━━ Data shown ━━
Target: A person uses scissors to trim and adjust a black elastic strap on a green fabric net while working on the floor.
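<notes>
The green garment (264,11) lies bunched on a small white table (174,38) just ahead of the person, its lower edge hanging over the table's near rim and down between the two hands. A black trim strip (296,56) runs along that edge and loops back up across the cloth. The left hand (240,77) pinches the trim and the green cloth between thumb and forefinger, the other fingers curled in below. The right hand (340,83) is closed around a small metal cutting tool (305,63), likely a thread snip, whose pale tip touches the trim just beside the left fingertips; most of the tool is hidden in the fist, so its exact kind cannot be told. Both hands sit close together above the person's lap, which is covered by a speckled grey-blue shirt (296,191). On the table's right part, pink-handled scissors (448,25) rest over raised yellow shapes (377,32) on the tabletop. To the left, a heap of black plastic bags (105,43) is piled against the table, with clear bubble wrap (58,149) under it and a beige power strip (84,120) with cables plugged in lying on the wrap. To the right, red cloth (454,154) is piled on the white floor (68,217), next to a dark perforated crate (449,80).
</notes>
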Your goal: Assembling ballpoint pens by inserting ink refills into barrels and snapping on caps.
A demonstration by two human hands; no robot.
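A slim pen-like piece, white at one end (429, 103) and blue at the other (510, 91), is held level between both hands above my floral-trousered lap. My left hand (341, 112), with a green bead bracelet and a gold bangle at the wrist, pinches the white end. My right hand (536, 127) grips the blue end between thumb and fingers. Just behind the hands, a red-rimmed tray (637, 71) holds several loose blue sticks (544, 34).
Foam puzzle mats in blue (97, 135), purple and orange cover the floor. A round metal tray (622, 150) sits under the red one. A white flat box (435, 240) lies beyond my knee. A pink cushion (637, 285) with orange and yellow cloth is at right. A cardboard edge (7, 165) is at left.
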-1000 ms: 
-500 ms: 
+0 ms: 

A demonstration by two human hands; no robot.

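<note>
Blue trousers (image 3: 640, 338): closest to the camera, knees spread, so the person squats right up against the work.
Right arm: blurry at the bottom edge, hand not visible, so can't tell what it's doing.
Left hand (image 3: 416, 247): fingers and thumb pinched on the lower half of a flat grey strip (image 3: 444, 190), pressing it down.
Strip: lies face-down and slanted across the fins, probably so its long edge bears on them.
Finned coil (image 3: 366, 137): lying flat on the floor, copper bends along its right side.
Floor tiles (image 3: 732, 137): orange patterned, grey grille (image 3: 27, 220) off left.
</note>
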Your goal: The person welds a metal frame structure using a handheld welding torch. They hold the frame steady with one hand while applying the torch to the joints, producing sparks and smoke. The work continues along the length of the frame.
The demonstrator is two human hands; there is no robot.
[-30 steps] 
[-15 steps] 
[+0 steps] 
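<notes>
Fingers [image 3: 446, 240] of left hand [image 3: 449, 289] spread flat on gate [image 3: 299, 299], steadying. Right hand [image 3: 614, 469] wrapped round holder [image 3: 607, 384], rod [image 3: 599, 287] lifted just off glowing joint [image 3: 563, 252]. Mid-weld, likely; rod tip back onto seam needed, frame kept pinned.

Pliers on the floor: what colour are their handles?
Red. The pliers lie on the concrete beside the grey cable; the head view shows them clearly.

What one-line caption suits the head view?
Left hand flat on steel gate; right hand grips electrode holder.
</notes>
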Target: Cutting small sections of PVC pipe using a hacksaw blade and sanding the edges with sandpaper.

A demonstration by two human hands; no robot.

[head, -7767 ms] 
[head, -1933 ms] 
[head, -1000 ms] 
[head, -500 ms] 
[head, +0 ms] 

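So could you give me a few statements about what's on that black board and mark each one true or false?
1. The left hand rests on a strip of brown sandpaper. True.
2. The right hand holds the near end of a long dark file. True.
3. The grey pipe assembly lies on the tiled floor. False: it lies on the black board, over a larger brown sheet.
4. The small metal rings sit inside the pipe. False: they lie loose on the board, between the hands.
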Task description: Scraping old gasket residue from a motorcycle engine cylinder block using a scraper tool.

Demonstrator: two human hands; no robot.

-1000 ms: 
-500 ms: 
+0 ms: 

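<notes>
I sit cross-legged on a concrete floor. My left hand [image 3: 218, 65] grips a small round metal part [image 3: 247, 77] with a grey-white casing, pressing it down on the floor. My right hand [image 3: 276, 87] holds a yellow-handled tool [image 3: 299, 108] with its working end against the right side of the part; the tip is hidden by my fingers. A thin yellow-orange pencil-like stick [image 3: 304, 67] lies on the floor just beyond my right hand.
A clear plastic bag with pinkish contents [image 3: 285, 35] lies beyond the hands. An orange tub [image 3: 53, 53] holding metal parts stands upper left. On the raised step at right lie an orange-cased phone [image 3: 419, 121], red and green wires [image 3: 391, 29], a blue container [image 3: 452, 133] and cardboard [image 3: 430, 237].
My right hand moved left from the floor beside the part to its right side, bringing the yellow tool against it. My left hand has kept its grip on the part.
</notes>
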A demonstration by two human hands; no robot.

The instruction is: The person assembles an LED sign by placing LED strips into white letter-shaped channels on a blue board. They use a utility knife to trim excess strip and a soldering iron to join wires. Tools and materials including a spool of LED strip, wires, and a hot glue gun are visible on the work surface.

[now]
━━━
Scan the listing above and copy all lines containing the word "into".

#### [Worked solution]
Your goal: Assembling ballpoint pens by inserting ink refills into barrels and snapping on caps.
The instruction is: The person assembles an LED sign by placing LED strips into white letter-shaped channels on a blue board. They use a utility knife to trim excess strip and a soldering iron to join wires. Tools and materials including a spool of LED strip, wires, and a hot glue gun are visible on the work surface.

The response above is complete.